We discussed this at ApacheCon, but since all development discussion
in theory happens here, here it is!

Goal:

 - reduce mass-check process at release time to a single cycle

 - produce slightly higher-weight Bayes scores because autolearning
   produces the most pessimistic results of how people use Bayes
   (all forms of manual training work better)

How to fix:

 - add sample-based "autolearning" to mass-check

   mass-check will learn by sampling ham and spam rather than using the
   autolearn algorithm, removing the need for multi-stage mass-check at
   release time (since the feedback loop prevention is no longer needed)
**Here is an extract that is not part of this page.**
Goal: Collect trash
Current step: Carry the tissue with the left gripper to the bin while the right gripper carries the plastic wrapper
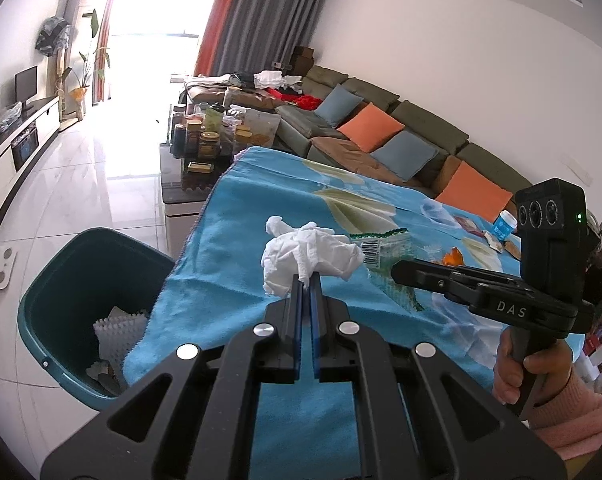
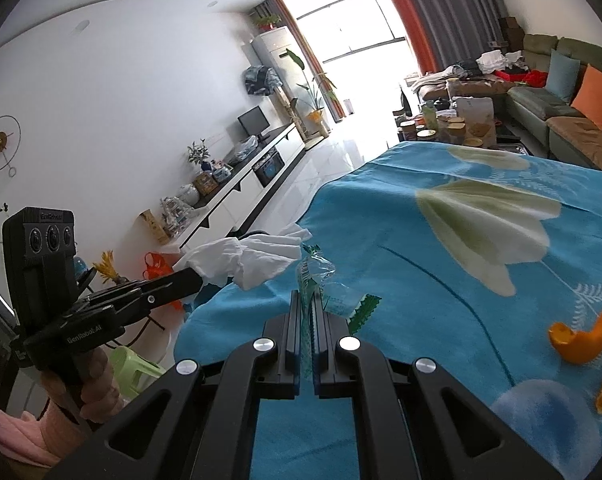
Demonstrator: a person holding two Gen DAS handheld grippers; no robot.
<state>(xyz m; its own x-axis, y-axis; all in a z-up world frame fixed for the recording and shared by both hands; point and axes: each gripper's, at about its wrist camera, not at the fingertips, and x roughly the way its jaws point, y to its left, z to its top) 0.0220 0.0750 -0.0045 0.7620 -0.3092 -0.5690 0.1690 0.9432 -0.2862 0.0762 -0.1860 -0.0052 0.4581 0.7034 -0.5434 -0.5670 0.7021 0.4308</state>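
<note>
My left gripper is shut on a crumpled white tissue, held above the blue cloth-covered table near its left edge. The tissue and left gripper also show in the right wrist view. My right gripper is shut on a clear plastic wrapper with green zigzag edges, just above the cloth; it shows in the left wrist view beside the wrapper. A teal trash bin stands on the floor left of the table, with some trash inside.
Orange peels lie on the cloth at the right. A small blue-labelled container and packets lie at the table's far right. A sofa runs behind; a low table with jars stands beyond.
</note>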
   possibly add a sampling error to simulate autolearning error as well
   as human error (probably split the difference)

 - Then we can do a single run with network and bayes turned on and
   produce all four score sets.

 - Related, but non-required change to autolearning: the balancing of
   spam and ham levels to improve accuracy, experiment with additional
   changes to autolearning (ALL_TRUSTED and such) to improve results.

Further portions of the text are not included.